Hirsch J R, Loo D D, Wright E M
Department of Physiology, UCLA School of Medicine, Los Angeles, California 90095-1751, USA.
J Biol Chem. 1996 Jun 21;271(25):14740-6. doi: 10.1074/jbc.271.25.14740.
Cotransporters are proteins responsible for the accumulation of nutrients, neurotransmitters, and drugs in cells. As forskolin has been shown to stimulate intestinal Na+/glucose cotransport, we have used electrophysiological techniques to examine the role of protein kinases in regulating Na+/glucose cotransporters, SGLT1, expressed in Xenopus laevis oocytes. We monitored SGLT1 kinetics, the number of SGLT1 cotransporters in the plasma membrane, and plasma membrane area before and after activation of protein kinases. 8-Bromoadenosine 3',5'-cyclic monophosphate (8-Br-cAMP) and sn-1, 2-dioctanoylglycerol (DOG) were used as membrane permeable activators of protein kinases A (PKA) and C (PKC), respectively. In oocytes expressing rabbit SGLT1 8-Br-cAMP increased by 28 +/- 4% (n = 10), and DOG decreased by 51 +/- 5% (n = 13) the maximum rate of Na+/glucose cotransport. These reversible changes in the maximum transport rate occurred within minutes, and were accompanied by proportional changes in the number of cotransporters in the membrane and area of the plasma membrane. This suggests that protein kinases regulate rabbit SGLT1 activity by controlling the distribution of transporters between intracellular compartments and the plasma membrane, and that this occurs by exo- and endocytosis. Similar increases in maximum transport were obtained with activation of PKA in oocytes expressing rabbit, human, and rat SGLT1 isoforms, but with activation of PKC the response was isoform-dependent. PKC activation decreased the maximum rate of transport by rabbit and rat SGLT1, but increased transport by human SGLT1. We conclude that: (i) the regulation of SGLT1 expression in oocytes by protein kinases occurs mainly by regulated endo- and exocytosis; (ii) it is independent of consensus phosphorylation sites in the transporter; and (iii) the effect of a given kinase depends upon the actual sequence of the cotransporter expressed. These considerations may also apply to the regulation of other cotransporters by protein kinases in oocytes, cells, and tissues.

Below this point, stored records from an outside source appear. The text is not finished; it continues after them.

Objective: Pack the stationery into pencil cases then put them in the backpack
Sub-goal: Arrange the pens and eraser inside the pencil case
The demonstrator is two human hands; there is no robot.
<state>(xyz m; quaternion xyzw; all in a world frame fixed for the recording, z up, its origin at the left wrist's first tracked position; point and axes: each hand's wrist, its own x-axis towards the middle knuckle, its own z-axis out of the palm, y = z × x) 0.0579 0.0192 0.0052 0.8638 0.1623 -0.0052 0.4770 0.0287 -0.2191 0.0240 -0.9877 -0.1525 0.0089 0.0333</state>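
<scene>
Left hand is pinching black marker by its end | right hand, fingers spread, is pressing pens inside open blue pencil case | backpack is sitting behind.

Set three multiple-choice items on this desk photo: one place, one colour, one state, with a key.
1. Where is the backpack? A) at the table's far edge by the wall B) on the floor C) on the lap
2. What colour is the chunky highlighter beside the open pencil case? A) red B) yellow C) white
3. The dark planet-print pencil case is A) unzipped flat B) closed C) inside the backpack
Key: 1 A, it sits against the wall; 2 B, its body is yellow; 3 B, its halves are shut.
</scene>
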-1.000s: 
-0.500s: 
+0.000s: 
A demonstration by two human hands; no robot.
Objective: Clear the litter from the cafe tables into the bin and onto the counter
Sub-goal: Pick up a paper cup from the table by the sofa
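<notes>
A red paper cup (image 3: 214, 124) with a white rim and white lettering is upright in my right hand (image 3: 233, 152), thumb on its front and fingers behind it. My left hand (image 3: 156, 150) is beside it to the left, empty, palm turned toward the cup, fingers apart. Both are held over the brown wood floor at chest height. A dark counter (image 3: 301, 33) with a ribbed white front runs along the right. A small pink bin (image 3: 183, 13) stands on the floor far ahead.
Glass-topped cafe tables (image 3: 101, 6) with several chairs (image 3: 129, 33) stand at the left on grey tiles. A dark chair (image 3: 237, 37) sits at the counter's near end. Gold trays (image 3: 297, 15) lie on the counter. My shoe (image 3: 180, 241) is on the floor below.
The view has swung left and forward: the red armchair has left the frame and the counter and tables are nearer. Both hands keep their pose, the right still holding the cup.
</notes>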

协同转运蛋白是负责细胞内营养物质、神经递质和药物积累的蛋白质。由于已证明福斯可林能刺激肠道钠/葡萄糖协同转运,我们运用电生理技术来研究蛋白激酶在调节非洲爪蟾卵母细胞中表达的钠/葡萄糖协同转运蛋白SGLT1中的作用。我们监测了蛋白激酶激活前后SGLT1的动力学、质膜中SGLT1协同转运蛋白的数量以及质膜面积。8-溴腺苷3',5'-环磷酸(8-Br-cAMP)和sn-1,2-二辛酰甘油(DOG)分别用作蛋白激酶A(PKA)和蛋白激酶C(PKC)的膜通透性激活剂。在表达兔SGLT1的卵母细胞中,8-Br-cAMP使钠/葡萄糖协同转运的最大速率增加了28±4%(n = 10),而DOG使其降低了51±5%(n = 13)。这些最大转运速率的可逆变化在数分钟内发生,并伴随着膜中协同转运蛋白数量和质膜面积的相应变化。这表明蛋白激酶通过控制转运蛋白在细胞内区室和质膜之间的分布来调节兔SGLT1的活性,并且这是通过胞吐作用和内吞作用发生的。在表达兔、人和大鼠SGLT1亚型的卵母细胞中,激活PKA可获得类似的最大转运增加,但激活PKC时反应具有亚型依赖性。PKC激活降低了兔和大鼠SGLT1的最大转运速率,但增加了人SGLT1的转运。我们得出以下结论:(i)蛋白激酶对卵母细胞中SGLT1表达的调节主要通过受调控的内吞作用和胞吐作用发生;(ii)它独立于转运蛋白中的共有磷酸化位点;(iii)给定激酶的作用取决于所表达的协同转运蛋白的实际序列。这些考虑因素也可能适用于卵母细胞、细胞和组织中蛋白激酶对其他协同转运蛋白的调节。